Read the lines below. Copy out any that hold the string "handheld".

---------- Data to examine

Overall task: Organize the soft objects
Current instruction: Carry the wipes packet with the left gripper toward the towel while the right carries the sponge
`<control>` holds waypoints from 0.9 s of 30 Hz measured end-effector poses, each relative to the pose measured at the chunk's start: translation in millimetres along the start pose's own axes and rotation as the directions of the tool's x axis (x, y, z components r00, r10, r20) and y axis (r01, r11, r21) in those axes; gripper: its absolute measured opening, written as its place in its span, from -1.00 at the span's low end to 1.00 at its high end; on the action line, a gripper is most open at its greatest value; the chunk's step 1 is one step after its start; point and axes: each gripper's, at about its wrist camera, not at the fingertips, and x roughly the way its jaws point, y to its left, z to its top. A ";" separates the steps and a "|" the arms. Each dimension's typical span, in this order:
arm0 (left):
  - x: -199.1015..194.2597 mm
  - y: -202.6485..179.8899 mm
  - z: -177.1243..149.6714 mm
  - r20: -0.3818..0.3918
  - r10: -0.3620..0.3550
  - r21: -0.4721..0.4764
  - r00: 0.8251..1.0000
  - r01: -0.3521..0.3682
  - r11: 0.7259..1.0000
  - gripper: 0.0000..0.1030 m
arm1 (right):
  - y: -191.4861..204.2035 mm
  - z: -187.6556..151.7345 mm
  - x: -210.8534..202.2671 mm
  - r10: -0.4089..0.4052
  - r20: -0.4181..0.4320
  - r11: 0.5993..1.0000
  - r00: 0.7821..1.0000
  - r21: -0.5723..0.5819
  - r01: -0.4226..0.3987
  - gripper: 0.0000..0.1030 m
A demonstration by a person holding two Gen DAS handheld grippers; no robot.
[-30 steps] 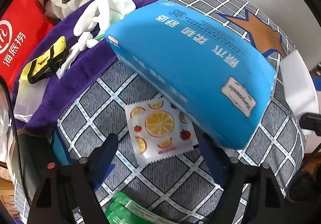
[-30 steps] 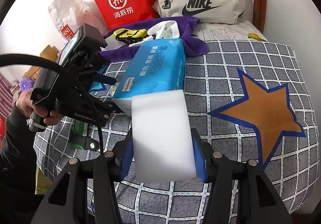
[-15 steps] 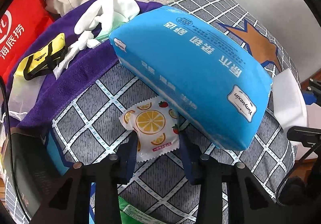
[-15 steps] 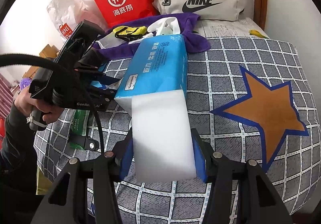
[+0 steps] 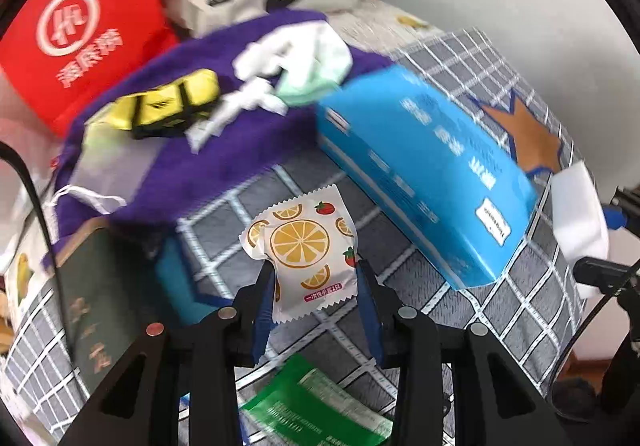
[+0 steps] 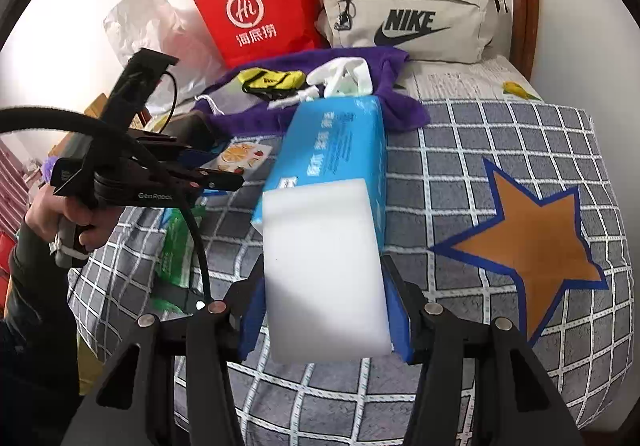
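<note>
Big blue plastic-wrapped tissue pack [image 6: 336, 142] lies on the grey checked bed [image 6: 500, 134], our landmark. Right tool [image 6: 326, 306] clamps a white foam block [image 6: 326, 266] against the pack's near end; squeezed foam could spring free. Left tool [image 5: 316, 292], beside the pack, pinches a small orange-print sachet [image 5: 304, 246] by its lower end, and slick film may slip out.
</note>
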 end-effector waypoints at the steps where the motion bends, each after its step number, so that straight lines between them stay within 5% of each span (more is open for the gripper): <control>1: -6.4 4.8 -0.4 0.013 0.006 -0.015 1.000 -0.006 1.000 -0.29 | 1.2 2.9 -0.6 0.003 0.004 1.000 1.000 -0.002 -0.003 0.00; 27: -82.0 100.0 6.9 0.199 0.111 -0.289 0.974 -0.050 0.956 -0.29 | 40.6 116.5 21.3 0.005 0.111 0.998 0.994 -0.063 0.002 0.00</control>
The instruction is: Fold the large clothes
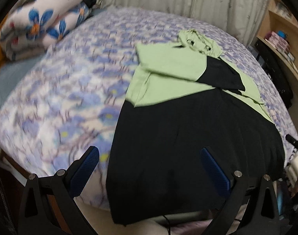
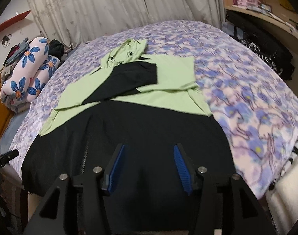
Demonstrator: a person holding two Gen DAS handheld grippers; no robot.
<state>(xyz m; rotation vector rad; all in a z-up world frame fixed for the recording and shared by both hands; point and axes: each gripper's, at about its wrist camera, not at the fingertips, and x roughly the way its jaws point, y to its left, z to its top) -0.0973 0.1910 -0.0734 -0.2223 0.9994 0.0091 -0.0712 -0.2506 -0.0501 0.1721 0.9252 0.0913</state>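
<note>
the light-green and black hooded garment (image 2: 129, 105) is lying flat on the bed's purple floral cover (image 2: 247, 90), sleeves folded across its chest. the left tool (image 1: 149, 168) is hanging spread wide over its black hem, gripping nothing. the right tool (image 2: 149, 164) is hovering half apart above the hem, empty. a rolled blue-flowered quilt (image 2: 25, 74) is sitting at the bed's far left.

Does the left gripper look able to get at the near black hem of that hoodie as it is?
Probably yes. The left gripper has its fingers spread wide and empty, and the hoodie lies flat on the bed with nothing on its near hem.
</note>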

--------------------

=== Exercise answer ===
A demonstration by a person holding two Gen DAS handheld grippers; no robot.
Demonstrator: a person holding two Gen DAS handheld grippers; no robot.

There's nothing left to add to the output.